Nothing outside the range is wanted. Repeat exactly the lines below from the one with "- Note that" through the one with "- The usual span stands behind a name".

[Records from a dataset]

○ ○ ○ ○

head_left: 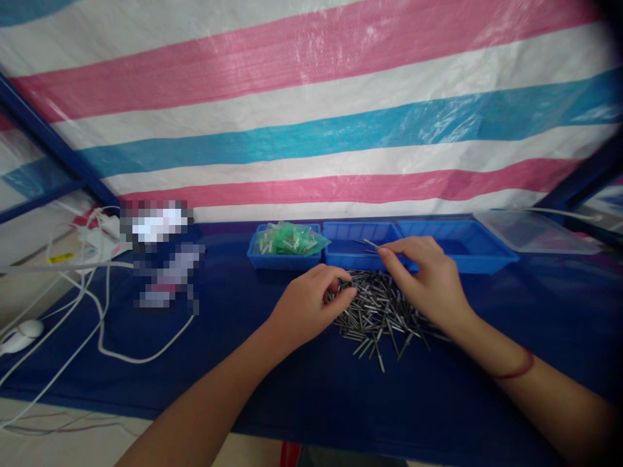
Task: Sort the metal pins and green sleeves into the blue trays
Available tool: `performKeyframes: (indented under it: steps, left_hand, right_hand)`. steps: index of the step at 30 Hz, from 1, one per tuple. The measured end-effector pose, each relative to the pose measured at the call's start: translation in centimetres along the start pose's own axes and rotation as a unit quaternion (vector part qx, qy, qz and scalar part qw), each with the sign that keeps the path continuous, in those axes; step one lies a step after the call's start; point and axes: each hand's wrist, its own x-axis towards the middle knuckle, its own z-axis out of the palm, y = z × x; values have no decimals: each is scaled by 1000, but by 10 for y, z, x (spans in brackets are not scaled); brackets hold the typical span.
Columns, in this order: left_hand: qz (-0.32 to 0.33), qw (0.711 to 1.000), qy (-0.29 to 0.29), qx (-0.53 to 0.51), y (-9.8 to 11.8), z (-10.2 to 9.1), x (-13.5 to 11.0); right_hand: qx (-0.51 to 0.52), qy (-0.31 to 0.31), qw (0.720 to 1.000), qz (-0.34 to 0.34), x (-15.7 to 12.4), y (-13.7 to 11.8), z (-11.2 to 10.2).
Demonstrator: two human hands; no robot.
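Right hand (428, 279) pinched a few pins (370, 243) over the middle tray (341, 226). Left hand (311, 305) curled at the pin pile (377, 321) on the tabletop (243, 363); couldn't tell if it gripped any. Risk: thin pins slipping from the pinch and scattering.

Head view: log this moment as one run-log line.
left hand: fingertips in metal pin pile | right hand: pinching pins at middle blue tray

shiny metal pins (377, 314), glossy blue plastic trays (457, 256), smooth matt blue tabletop (243, 363)
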Motion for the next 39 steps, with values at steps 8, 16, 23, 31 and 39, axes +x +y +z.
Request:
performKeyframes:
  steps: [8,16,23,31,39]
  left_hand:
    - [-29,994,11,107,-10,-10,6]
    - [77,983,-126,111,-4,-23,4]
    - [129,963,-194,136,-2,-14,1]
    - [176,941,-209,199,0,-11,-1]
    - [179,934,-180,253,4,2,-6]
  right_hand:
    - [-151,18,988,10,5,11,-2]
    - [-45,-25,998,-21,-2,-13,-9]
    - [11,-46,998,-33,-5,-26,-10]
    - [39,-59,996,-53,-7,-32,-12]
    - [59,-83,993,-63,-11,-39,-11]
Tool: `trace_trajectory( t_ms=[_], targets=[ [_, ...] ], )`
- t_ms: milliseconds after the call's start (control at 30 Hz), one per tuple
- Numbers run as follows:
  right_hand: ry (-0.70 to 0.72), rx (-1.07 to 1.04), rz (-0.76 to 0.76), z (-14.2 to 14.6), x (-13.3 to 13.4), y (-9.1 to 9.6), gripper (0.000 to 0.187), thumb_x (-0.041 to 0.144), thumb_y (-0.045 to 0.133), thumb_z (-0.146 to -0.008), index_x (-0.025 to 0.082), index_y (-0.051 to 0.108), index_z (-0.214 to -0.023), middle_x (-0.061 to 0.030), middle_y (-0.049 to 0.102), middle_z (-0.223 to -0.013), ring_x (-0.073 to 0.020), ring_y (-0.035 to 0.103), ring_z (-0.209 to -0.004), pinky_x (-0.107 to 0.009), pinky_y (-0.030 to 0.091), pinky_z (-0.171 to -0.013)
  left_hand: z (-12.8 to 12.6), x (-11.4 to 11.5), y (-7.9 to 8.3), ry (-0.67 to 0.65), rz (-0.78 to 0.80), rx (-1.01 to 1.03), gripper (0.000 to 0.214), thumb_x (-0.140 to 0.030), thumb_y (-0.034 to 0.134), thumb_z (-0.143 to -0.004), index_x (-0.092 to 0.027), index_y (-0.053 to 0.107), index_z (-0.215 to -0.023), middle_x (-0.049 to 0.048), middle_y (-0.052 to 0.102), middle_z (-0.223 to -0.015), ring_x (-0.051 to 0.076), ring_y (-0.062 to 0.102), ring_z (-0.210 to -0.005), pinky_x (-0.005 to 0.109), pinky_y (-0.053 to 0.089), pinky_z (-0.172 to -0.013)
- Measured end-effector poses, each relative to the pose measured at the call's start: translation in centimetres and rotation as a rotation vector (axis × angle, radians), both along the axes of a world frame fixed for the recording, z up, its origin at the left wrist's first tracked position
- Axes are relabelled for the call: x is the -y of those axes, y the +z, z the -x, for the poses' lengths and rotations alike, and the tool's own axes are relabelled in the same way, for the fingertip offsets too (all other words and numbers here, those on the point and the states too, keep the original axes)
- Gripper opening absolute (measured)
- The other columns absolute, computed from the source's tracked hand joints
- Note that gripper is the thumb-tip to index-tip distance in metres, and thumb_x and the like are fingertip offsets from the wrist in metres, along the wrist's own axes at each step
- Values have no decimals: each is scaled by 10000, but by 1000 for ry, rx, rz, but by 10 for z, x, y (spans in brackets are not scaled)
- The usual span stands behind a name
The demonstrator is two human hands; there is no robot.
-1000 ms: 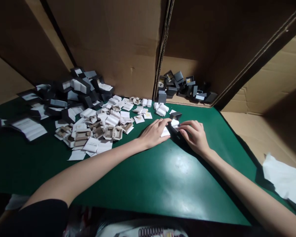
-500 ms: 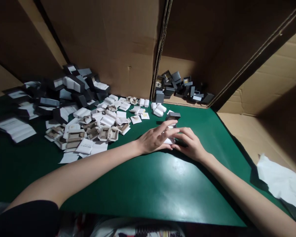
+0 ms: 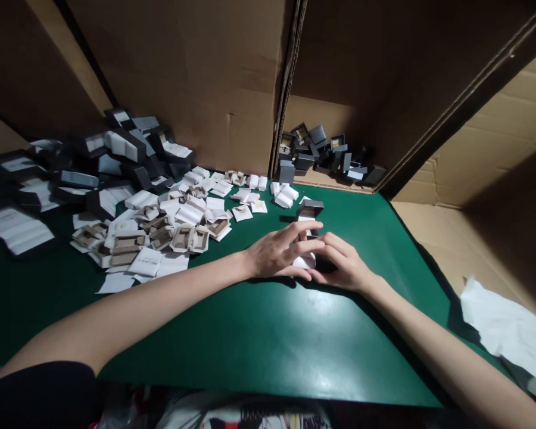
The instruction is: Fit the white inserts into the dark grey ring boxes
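Note:
My left hand [image 3: 274,251] and my right hand [image 3: 346,261] meet over the middle of the table, fingers curled inward from both sides. Between them they grip a small folded white card piece [image 3: 304,261], its lower part showing under the left fingers. Just behind the fingertips stands a small dark box [image 3: 311,208] with its lid raised; the hands hide its lower part. Whether the white piece sits in that box I cannot tell.
Loose white and brown card inserts [image 3: 190,237] lie spread to the left on the green table [image 3: 250,333]. Dark boxes [image 3: 129,146] are heaped behind them. More small dark boxes [image 3: 318,138] lie in a cardboard compartment at the back. A crumpled white sheet [image 3: 504,325] lies at right.
The view has shifted slightly, moving the piles a little left. My hands keep their hold, the fingers shifting slightly, and more of the dark box shows behind them.

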State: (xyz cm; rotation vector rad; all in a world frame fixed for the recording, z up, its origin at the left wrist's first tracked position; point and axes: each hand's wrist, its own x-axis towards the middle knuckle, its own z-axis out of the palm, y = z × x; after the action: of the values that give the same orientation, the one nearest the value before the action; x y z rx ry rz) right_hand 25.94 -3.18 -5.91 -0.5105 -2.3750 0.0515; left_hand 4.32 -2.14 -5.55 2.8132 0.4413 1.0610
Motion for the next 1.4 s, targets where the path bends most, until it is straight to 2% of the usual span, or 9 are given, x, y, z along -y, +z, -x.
trace_trajectory(
  t_ms=[133, 333, 433, 533, 667, 867, 1100, 1233, 1400],
  targets=[
    [-45, -135, -26, -3, -1, 1, 322, 295, 672, -761, 223, 566, -1056, -80, 642, -889, -200, 609, -797, -349, 524, -663, -1, -2, 1, 136, 24, 17, 452, -418, 523, -895, -207, 387, -1271, 157, 424, -1348, 277, 444, -1261, 467, 455, -1004],
    [-245, -315, 37, -12, -8, 0, 262, 255, 662, -764, 212, 577, -1008, -87, 644, -916, -214, 620, -829, -368, 531, -698, -1, -4, 4, 325, 71, -48, 320, -307, 461, -916, -152, 488, -1195, 139, 485, -1280, 265, 462, -1186, 422, 425, -997],
    [-365, -311, 58, -15, -14, -2, 222, 272, 632, -802, 206, 576, -1006, -89, 641, -941, -215, 614, -858, -375, 525, -740, -3, -4, 3, 380, 56, -140, 309, -216, 451, -895, -141, 502, -1190, 138, 513, -1228, 273, 473, -1145, 423, 446, -940],
    [-424, -254, 45, -16, -18, -4, 213, 290, 618, -820, 208, 576, -1012, -89, 641, -955, -216, 612, -879, -373, 524, -761, -5, -5, 1, 416, 31, -220, 321, -147, 453, -863, -140, 526, -1175, 133, 534, -1173, 279, 484, -1114, 425, 458, -899],
    [-424, -183, -57, -16, -22, -6, 241, 274, 619, -822, 223, 570, -1052, -97, 640, -989, -223, 608, -900, -383, 526, -774, -5, -7, -3, 402, 44, -246, 257, -137, 452, -859, -146, 578, -1082, 131, 521, -1168, 262, 486, -1111, 414, 484, -897],
    [-389, -76, -162, -17, -22, -4, 280, 231, 612, -830, 220, 552, -1104, -111, 638, -1016, -228, 593, -901, -389, 511, -759, -4, -9, -6, 358, 119, -236, 235, -138, 427, -878, -143, 567, -1066, 122, 488, -1195, 237, 508, -1122, 364, 523, -867],
    [-324, 45, -98, -16, -19, -3, 252, 294, 585, -854, 214, 577, -1093, -89, 668, -991, -214, 578, -870, -356, 450, -734, -3, -11, -6, 304, 306, -75, 278, -68, 434, -842, -163, 469, -1101, 93, 523, -1140, 194, 592, -1009, 351, 523, -881],
    [-360, 78, -84, -12, -16, -2, 236, 305, 569, -880, 216, 588, -1098, -77, 676, -1013, -206, 568, -876, -349, 418, -739, -3, -15, -7, 269, 431, 27, 265, -102, 478, -841, -175, 462, -1095, 72, 547, -1106, 175, 611, -985, 334, 543, -878],
    [-403, 112, -61, -7, -12, -2, 243, 318, 536, -913, 206, 589, -1122, -78, 682, -1057, -200, 560, -883, -344, 389, -747, -4, -16, -8, 220, 509, 124, 316, -125, 541, -814, -184, 464, -1115, 67, 562, -1134, 167, 610, -1029, 311, 538, -927]
  ],
)
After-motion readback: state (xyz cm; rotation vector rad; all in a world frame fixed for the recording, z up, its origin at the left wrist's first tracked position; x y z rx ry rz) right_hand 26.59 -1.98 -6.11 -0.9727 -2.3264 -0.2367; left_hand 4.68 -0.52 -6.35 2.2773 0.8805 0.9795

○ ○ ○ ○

* _Result_:
- Note that gripper is the thumb-tip to index-tip distance in metres, and thumb_x and the like are fingertip offsets from the wrist in metres, along the wrist's own axes at each step
- Values have no decimals: each is scaled by 10000, but by 1000 for ry, rx, rz, but by 10 for z, x, y (spans in brackets are not scaled)
- The usual span stands behind a name

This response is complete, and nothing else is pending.